Veteran Senators winger Austin Watson is working alongside Jones for a second time. The two were in Windsor together from 2008-2010, with Jones behind the bench as an associate coach.
“Jonesy is always there for the players, no questions asked,” Watson says. “He’s the guy that I go to when my game’s not going good. Mentally, you get in a rut and he has such a great outlook on life and the game.
“To have him bear something like that (ALS), it hurts and you feel pretty shitty,” Watson adds. “But for us as the group here, all we can do is be supportive and try to bring a good attitude.”
Being around the team will help Jones’ mental health, Smith says.
No cure for ALS
According to the Mayo Clinic, Amyotrophic Lateral Sclerosis is a progressive disease of the nervous system that impacts nerve cells in the brain and spinal cord, causing loss of muscle control.
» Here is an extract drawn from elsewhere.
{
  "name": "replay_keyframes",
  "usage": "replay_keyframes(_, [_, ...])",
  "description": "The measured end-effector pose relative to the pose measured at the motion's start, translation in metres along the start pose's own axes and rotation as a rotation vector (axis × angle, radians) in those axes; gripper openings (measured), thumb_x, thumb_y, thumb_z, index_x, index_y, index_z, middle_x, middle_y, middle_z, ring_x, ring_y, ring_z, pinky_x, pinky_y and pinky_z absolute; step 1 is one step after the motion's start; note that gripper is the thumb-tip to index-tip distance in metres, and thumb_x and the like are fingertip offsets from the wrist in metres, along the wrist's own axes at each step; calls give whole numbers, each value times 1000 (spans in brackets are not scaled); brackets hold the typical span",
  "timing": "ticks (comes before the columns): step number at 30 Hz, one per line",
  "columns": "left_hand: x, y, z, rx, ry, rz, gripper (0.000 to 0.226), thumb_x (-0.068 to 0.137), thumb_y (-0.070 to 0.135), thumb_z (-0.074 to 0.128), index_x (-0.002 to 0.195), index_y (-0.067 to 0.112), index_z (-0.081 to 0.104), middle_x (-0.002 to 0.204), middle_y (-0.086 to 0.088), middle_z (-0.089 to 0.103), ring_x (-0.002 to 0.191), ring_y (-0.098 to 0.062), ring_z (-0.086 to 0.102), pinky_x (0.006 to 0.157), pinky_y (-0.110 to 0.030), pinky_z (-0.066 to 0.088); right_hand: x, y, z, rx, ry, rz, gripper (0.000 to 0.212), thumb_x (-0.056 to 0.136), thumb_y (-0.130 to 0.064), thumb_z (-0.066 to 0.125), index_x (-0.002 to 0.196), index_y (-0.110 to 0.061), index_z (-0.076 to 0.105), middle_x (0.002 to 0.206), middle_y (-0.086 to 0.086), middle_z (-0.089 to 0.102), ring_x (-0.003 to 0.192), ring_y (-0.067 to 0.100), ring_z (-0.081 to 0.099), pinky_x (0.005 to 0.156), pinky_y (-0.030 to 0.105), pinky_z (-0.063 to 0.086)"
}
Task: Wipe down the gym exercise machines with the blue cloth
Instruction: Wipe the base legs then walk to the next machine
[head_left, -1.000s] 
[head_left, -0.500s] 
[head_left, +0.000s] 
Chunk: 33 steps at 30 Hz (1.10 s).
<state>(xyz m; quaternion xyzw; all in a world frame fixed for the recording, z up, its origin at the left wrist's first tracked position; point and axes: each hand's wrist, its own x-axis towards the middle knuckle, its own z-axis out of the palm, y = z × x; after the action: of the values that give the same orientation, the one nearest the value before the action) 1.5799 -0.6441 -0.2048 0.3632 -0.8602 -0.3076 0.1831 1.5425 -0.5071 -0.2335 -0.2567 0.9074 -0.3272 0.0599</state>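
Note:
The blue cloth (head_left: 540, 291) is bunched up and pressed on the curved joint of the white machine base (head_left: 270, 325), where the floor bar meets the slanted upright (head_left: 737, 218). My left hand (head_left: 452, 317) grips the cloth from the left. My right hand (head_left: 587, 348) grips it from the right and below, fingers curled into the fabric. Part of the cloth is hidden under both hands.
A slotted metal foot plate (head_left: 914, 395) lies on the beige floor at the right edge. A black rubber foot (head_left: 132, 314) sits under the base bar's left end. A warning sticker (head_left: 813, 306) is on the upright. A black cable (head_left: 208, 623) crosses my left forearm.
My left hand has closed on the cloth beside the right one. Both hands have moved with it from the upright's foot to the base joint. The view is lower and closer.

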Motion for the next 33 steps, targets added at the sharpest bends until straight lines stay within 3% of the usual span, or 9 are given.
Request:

There is no known cause, although heredity can play a factor.
The first signs of ALS are muscle twitching and weakness in a limb, or slurred speech. Ultimately, ALS affects control of the muscles needed to move, speak, eat and breathe. There is no cure for this fatal disease.
Calgary Flames executive Chris Snow, 41, has been battling ALS for three years in a very public way. On social media, Snow’s wife, Kelsie, has provided fascinating insights into the family’s experience with ALS, including tender moments and medical triumphs, mixed with sudden trips to the hospital where Snow recently needed a ventilator to breathe. Incredibly, he rebounded and returned home.
As much as possible, Snow has continued to work with the Flames and last June received a standing ovation at the NHL Awards Show.
The Senators will honour Jones and his cause in some way, possibly including patches on their jerseys or helmet, Tkachuk said.
Puts game in perspective
Jones’ illness is just another example of the human condition taking precedence over a sport we treat as life and death in this country. Out of respect for Jones, there were no hockey questions asked of Smith or the players on Tuesday – concern over the assistant coach was the only topic discussed.
“It makes you appreciate what you’re doing in life on a day-to-day basis,” Watson said. “You know, you go through some tough stretches, especially in this industry, and it seems so doom and gloom, so catastrophic. You lose a couple of games in a row.
“But here’s Jonesy coming to work, having to deal with something that’s a really shitty situation, and it makes you think. Hopefully, perspective changes . . . and if anything we can see an opportunity to try to enjoy every day.”